Prove that a nonempty topological space cannot be both a $1$-manifold and an $n$-manifold for $n>1$.

The idea of proof seems pretty obvious: Assume $X$ is both a $1$-manifold and an $n$-manifold for $n>1$. Given some $p \in X$, let $(U,\varphi)$ and $(V,\tau)$ be coordinate charts around $p$ where $\varphi:U \rightarrow \mathbb{R}$ and $\tau:V \rightarrow \mathbb{R}^n$. Note that both $U$ and $V$ are connected.
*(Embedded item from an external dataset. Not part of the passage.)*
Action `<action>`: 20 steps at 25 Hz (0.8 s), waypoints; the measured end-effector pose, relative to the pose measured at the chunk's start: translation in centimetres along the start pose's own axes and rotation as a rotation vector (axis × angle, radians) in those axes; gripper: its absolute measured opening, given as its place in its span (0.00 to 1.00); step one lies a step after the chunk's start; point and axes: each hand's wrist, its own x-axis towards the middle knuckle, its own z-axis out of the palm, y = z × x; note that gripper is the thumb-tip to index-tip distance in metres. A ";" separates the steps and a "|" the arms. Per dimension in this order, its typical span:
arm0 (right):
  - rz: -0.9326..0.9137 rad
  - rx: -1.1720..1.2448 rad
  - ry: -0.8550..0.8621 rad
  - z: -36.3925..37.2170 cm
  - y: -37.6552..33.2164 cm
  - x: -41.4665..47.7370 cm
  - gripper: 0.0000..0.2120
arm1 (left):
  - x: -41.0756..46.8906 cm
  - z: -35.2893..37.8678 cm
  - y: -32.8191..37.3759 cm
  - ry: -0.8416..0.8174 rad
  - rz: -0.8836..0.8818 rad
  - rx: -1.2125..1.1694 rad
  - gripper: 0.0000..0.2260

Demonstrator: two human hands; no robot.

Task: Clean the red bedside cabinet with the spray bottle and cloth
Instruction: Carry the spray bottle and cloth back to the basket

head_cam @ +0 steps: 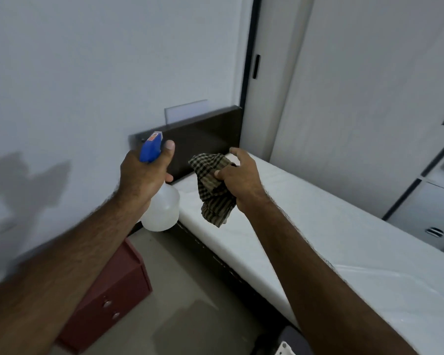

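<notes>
2 hands (141,175) (241,180) | 1 spray bottle (162,211) | 1 cloth (213,193) | 1 cabinet (113,290)

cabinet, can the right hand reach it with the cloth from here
Probably not yet: the right hand holds the cloth raised over the bed, and the left forearm crosses above the cabinet.

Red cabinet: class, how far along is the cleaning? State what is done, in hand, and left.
Done: the tools are picked up. The left hand grips the spray bottle, and the right hand pinches the cloth. In hand: both are raised, away from the cabinet. Left: nothing touches the cabinet below, so spraying and wiping likely remain.
</notes>
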 end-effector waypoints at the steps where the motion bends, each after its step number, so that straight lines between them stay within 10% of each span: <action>1: 0.023 -0.002 0.044 -2.4 1.7 0.4 0.34 | -0.7 2.5 -0.5 -0.037 -0.009 0.003 0.15; 20: 0.565 0.057 0.779 -29.7 35.8 -16.9 0.37 | -25.7 30.8 -17.6 -0.694 -0.130 0.083 0.21</action>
Since $U$ and $V$ are both open, $W=U\cap V$ is an open, connected and nonempty subset of $X$. The restriction of $\varphi$ and $\tau$ to $W$ is a continuous map into $\mathbb{R}$ and $\mathbb{R}^n$, respectively. In particular, $\varphi(W)$ is a connected, open subspace of $\mathbb{R}$, hence $\varphi(W)=(a,b)$ for some $a,b \in \mathbb{R}$. As such, there exists some homeomorphism $f:(a,b)\rightarrow \mathbb{R}$. Using this we can construct the homeomorphism $f \circ \varphi|_W: W \rightarrow \mathbb{R}$. Similarly, we can construct a homeomorphism $g \circ \tau|_W: W \rightarrow \mathbb{R}^n$. Composing both of these maps in the right way gives a homeomorphism between $\mathbb{R}$ and $\mathbb{R}^n$, which is impossible since $\mathbb{R}$ minus a point is disconnected while $\mathbb{R}^n$ minus a point is connected for $n>1$.

My question is:

Is this line of reasoning correct?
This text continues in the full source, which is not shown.